> Task requirements:
For every line in the records below that holds "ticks", make a copy.

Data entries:
********************
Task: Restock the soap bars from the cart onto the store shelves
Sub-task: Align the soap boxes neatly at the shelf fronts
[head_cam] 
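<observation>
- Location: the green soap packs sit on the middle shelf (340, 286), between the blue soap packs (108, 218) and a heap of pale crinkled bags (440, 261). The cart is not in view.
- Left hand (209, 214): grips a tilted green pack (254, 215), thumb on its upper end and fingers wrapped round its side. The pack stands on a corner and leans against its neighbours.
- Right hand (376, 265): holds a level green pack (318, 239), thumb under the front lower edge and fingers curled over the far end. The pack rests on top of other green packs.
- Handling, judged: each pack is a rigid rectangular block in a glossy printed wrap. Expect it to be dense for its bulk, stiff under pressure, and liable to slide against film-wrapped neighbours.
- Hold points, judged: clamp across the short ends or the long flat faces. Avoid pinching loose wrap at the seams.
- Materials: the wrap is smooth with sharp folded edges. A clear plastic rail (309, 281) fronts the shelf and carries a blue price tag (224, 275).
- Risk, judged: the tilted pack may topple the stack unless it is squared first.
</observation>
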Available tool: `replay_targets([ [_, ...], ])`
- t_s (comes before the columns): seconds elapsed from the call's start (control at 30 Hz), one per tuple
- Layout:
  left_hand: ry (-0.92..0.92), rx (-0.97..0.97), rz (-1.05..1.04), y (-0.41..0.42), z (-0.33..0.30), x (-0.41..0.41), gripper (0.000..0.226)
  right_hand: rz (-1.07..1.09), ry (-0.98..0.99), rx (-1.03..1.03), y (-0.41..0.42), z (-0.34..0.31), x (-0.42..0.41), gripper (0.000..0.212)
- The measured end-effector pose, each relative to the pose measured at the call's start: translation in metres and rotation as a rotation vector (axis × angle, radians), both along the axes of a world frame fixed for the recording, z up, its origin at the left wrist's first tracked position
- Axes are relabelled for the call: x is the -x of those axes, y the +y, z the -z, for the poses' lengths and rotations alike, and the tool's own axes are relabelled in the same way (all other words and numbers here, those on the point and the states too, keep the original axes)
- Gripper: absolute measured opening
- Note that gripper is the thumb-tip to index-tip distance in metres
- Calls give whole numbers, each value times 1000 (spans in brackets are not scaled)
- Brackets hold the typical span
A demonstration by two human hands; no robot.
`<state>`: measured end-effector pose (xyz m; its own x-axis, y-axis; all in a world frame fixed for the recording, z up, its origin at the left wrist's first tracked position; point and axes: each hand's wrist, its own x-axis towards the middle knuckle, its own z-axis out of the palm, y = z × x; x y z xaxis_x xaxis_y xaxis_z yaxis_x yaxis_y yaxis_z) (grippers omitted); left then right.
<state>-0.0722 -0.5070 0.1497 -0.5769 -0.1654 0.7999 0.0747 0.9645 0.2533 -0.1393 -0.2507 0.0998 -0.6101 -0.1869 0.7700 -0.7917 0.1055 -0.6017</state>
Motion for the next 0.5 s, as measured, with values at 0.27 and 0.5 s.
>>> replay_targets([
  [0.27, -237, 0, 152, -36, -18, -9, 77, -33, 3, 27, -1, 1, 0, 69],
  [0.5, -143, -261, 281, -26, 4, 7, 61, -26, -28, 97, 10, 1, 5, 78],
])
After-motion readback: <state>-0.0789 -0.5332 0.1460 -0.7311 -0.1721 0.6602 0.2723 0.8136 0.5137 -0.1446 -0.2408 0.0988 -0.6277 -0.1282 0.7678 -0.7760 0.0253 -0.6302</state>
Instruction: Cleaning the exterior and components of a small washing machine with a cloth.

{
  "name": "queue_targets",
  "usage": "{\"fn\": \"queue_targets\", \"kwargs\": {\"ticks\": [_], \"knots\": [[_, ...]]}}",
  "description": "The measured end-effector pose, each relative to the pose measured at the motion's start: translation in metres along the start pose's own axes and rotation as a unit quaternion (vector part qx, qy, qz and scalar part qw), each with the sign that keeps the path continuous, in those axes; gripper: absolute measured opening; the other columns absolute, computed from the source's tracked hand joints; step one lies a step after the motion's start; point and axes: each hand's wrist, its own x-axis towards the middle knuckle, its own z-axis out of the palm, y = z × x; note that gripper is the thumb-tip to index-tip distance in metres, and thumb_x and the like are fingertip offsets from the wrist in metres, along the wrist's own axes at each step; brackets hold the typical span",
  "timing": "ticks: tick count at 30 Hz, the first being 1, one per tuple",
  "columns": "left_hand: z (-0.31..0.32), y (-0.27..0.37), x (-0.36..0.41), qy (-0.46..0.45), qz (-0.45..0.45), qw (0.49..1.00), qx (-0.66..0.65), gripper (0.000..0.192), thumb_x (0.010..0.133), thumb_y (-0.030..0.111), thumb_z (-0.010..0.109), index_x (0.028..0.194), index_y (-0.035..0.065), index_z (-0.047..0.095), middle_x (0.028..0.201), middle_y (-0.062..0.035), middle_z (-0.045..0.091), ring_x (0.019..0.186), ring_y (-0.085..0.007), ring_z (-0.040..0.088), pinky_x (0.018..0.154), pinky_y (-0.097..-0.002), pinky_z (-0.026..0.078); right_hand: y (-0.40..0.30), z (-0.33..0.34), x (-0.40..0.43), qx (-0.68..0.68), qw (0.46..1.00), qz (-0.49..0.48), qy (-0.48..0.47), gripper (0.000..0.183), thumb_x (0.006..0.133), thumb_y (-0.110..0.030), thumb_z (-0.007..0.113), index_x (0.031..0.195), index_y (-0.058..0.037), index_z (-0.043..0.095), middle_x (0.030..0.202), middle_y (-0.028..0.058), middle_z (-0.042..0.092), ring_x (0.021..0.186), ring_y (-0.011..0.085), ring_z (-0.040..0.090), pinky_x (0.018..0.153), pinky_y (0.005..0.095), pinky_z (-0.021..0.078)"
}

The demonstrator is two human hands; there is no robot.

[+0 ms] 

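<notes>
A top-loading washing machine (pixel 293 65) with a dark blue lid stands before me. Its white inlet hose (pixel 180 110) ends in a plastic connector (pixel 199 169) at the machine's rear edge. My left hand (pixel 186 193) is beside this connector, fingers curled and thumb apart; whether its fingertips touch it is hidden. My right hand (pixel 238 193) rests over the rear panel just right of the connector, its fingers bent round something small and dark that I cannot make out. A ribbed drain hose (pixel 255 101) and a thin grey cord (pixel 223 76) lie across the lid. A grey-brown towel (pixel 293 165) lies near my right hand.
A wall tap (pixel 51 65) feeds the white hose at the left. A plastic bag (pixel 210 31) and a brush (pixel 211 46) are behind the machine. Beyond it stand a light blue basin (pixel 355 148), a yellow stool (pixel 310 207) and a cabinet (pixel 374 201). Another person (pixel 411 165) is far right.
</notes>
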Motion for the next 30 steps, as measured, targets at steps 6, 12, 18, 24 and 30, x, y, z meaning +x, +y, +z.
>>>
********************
> Output of the exercise:
  "usage": "{\"fn\": \"queue_targets\", \"kwargs\": {\"ticks\": [_], \"knots\": [[_, ...]]}}",
  "timing": "ticks: tick count at 30 Hz, the first being 1, one per tuple",

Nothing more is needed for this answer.